SOCIAL SECURITY ADMINISTRATION

DISABILITY UPDATE REPORT
Privacy Act Statement
Collection and Use of Personal Information
Sections 205(a) and 1631(e)(1)(A) and (B) of the Social Security Act, as amended, and Social Security regulations at 20 C.F.R.
404.1589 and 416.989 authorize us to collect this information. We will use the information you provide to further document your
claim and permit a determination about continuing disability.
The information you furnish on this report is voluntary. However, failure to provide us with the requested information could prevent
us from making an accurate and timely decision on your claim.
We rarely use this information you supply for any purpose other than for reviewing your claim for Social Security benefits. However,
we may use it for the administration and integrity of Social Security programs. We may also disclose information to another person
or to another agency in accordance with approved routine uses, which include but are not limited to the following:
1. To enable a third party or an agency to assist Social Security in establishing rights to Social Security benefits and/or coverage;
2. To comply with Federal laws requiring the release of information from Social Security records (e.g., to the Government
Accountability Office and Department of Veterans' Affairs);
3. To make determinations for eligibility in similar health and income maintenance programs at the Federal, State, and local level;
and,
4. To facilitate statistical research, audit, or investigative activities necessary to assure the integrity and improvement of Social
Security programs.
We may also use the information you provide in computer matching programs. Matching programs compare our records with
records kept by other Federal, State, or local government agencies. Information from these matching programs can be used to
establish or verify a person's eligibility for Federally-funded or administered benefit programs and for repayment of payments or
delinquent debts under these programs.
A complete list of routine uses for this information are available in our Systems of Records Notices entitled, Claims Folders Systems
(60-0089) and the Master Beneficiary Record (60-0090). These notices, additional information regarding this form, routine uses of
information, and our programs and systems are available on-line at www.socialsecurity.gov or at your local Social Security office.
Paperwork Reduction Act Statement - This information collection meets the requirements of 44 U.S.C. § 3507, as amended by
section 2 of the Paperwork Reduction Act of 1995. You do not need to answer these questions unless we display a valid Office of
Management and Budget (OMB) control number.
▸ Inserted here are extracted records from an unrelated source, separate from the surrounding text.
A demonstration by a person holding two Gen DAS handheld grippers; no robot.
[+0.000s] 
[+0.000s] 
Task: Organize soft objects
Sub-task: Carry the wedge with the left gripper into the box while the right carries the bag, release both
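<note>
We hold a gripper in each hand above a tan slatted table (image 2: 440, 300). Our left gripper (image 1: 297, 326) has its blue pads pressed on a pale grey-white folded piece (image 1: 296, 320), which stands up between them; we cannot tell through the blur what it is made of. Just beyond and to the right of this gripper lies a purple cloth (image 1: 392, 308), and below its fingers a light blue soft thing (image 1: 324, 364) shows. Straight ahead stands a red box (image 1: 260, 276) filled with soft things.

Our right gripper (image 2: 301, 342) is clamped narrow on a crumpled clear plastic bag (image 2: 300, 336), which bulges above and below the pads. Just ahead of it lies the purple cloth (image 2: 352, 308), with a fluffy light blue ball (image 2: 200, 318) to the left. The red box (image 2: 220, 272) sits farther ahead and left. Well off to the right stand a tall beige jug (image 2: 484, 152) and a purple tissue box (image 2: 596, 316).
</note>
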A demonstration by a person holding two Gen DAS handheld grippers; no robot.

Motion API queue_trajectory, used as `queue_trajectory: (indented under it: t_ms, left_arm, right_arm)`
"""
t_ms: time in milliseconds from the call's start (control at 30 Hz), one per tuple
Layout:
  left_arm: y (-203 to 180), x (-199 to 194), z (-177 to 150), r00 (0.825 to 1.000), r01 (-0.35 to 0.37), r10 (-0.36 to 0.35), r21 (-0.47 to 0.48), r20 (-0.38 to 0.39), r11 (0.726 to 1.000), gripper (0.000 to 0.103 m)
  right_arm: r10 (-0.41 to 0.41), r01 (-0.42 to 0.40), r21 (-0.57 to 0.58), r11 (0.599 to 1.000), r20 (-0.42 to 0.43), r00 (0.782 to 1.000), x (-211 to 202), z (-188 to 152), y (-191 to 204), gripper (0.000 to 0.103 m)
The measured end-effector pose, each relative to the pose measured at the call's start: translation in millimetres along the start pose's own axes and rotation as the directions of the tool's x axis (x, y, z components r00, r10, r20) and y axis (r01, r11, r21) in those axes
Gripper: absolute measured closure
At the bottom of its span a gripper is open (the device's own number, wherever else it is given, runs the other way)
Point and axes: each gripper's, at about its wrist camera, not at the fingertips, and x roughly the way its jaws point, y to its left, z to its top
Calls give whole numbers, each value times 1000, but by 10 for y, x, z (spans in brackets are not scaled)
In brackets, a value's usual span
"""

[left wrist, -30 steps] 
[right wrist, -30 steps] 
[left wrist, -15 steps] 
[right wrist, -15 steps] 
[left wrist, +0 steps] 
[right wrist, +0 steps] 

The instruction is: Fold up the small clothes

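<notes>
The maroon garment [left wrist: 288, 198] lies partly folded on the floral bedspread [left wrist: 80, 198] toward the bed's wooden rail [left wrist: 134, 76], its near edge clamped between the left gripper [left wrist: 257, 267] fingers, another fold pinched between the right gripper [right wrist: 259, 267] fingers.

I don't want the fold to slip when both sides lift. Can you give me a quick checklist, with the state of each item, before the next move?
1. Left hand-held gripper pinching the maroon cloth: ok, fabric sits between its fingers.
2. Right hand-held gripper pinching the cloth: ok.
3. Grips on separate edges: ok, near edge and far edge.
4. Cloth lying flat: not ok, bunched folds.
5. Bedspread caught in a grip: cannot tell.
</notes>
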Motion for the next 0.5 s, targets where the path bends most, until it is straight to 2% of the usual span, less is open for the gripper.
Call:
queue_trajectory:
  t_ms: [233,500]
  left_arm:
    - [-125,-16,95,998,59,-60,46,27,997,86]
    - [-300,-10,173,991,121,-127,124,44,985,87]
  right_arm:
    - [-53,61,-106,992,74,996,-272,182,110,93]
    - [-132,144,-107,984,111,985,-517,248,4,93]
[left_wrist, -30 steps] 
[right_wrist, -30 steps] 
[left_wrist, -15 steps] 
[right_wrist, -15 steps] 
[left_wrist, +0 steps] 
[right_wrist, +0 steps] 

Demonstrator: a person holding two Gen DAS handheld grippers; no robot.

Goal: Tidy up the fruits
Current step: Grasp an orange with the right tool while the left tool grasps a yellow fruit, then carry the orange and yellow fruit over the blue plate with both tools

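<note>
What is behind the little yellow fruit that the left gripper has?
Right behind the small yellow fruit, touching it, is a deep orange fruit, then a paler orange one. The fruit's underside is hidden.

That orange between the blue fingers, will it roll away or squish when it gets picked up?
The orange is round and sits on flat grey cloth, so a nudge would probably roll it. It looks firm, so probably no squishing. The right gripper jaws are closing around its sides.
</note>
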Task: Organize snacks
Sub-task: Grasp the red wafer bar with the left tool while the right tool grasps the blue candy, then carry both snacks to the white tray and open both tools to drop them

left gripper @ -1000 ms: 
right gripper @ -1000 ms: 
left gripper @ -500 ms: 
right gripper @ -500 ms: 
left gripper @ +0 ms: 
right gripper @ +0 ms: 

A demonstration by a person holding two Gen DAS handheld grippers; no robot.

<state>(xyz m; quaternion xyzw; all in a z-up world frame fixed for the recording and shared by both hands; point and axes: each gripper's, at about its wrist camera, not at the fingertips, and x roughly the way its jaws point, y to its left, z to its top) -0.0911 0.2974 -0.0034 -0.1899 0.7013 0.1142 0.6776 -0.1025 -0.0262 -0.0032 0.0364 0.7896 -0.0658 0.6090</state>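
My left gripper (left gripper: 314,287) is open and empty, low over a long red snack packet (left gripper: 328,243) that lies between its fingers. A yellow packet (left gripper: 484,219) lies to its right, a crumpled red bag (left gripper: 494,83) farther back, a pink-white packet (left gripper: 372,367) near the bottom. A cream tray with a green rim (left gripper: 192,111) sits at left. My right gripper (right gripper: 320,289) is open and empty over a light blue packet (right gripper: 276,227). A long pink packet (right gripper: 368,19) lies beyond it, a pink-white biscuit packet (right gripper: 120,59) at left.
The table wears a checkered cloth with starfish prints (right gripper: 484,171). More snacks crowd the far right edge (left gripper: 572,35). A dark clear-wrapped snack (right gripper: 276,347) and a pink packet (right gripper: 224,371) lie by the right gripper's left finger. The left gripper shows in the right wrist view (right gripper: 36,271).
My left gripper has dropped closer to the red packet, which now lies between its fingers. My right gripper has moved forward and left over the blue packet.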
The OMB control number for this collection is 0960-0511. We estimate that it will
take 15 minutes to read the instructions, gather the facts, and answer the questions. Send only comments relating to our time
estimate above to: SSA, 6401 Security Blvd, Baltimore, MD 21235-6401.

Claim Number

Name and Address

1. Within the last 2 years have you worked for someone or been self-employed?
Yes

No

If yes, please complete the information below.
Work Began
(month/year)

Work Ended
(month/year)

Monthly
Earnings

1.

/

/

$

2.

/

/

$

3.

/

/

$

Form SSA-455 (07-2013)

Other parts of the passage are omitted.